当训练集具有比测试集更多不同的因子水平时,randomForest不起作用

[英]randomForest does not work when training set has more different factor levels than test set

When trying to test my trained model on new test data that has fewer factor levels than my training data, predict() returns the following: 当我尝试在比我的训练数据更少的因子级别的新测试数据上测试我训练的模型时, predict()返回以下内容:

Type of predictors in new data do not match that of the training data. 新数据中的预测变量类型与训练数据的类型不匹配。

My training data has a variable with 7 factor levels and my test data has that same variable with 6 factor levels (all 6 ARE in the training data). 我的训练数据有一个具有7个因子水平的变量,我的测试数据具有6个因子水平的相同变量(训练数据中的所有6个ARE)。

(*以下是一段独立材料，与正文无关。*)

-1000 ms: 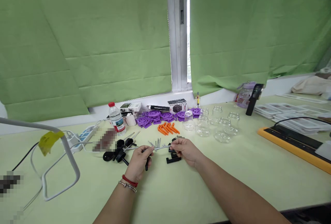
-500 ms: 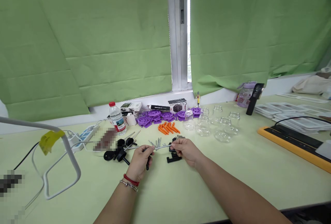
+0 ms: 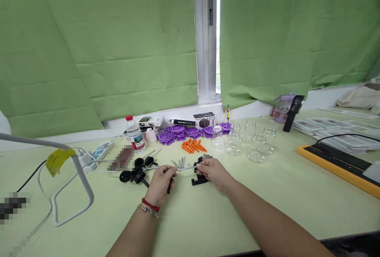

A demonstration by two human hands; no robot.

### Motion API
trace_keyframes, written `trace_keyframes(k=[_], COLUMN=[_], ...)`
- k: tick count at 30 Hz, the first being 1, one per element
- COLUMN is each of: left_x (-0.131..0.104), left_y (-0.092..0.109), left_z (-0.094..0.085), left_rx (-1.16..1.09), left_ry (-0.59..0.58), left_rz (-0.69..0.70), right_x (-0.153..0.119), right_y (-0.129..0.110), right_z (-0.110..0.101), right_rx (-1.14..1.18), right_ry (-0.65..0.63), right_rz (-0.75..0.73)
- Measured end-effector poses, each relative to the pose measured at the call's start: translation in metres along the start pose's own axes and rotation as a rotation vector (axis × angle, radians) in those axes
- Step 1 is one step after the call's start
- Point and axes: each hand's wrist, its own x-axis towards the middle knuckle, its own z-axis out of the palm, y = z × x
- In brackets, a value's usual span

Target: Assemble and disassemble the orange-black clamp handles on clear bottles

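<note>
A thin silvery metal rod [image 3: 187,168] spans the gap between my hands, roughly level above the table. My left hand [image 3: 162,180] pinches it near its left end, and a black part [image 3: 169,188] sticks out below the fingers. My right hand [image 3: 212,171] is closed at the rod's other end; its fingertips hide what is there. Behind the rod lie several short metal pins [image 3: 182,162]. Black plastic pieces [image 3: 199,180] rest beside my right fingers. Black round-headed parts with metal shafts [image 3: 140,176] lie left of my left hand.
Orange bent pieces [image 3: 193,146] and purple plastic parts [image 3: 177,131] lie farther back. Clear glass jars [image 3: 255,153] stand at right. A water bottle [image 3: 135,135], a power strip [image 3: 101,152] and a grey metal frame [image 3: 86,188] are at left. A yellow-black device [image 3: 335,166] sits far right.
The view has shifted slightly. Both hands keep nearly the same place and still hold the rod between them.
</note>
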Motion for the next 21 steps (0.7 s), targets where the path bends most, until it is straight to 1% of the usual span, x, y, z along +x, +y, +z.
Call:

When I add an observation containing the "missing" 7th factor, the model runs, so I'm not sure why this happens or even the logic behind it. 当我添加包含“缺失”第7个因子的观察时,模型会运行,所以我不确定为什么会发生这种情况,甚至不知道它背后的逻辑。

I could see if the test set had more/different factor levels, then randomForest would choke, but why in the case where training set has "more" data? 我可以看看测试集是否有更多/不同的因子水平,然后randomForest会窒息,但为什么在训练集有“更多”数据的情况下呢?

R expects both the training and the test data to have the exact same levels (even if one of the sets has no observations for a given level or levels). R期望训练和测试数据具有完全相同的水平(即使其中一组没有对给定水平或水平的观察)。 In your case, since the test dataset is missing a level that the train has, you can do 在您的情况下,由于测试数据集缺少列车所具有的级别,您可以这样做

test$val <- factor(test$val, levels=levels(train$val))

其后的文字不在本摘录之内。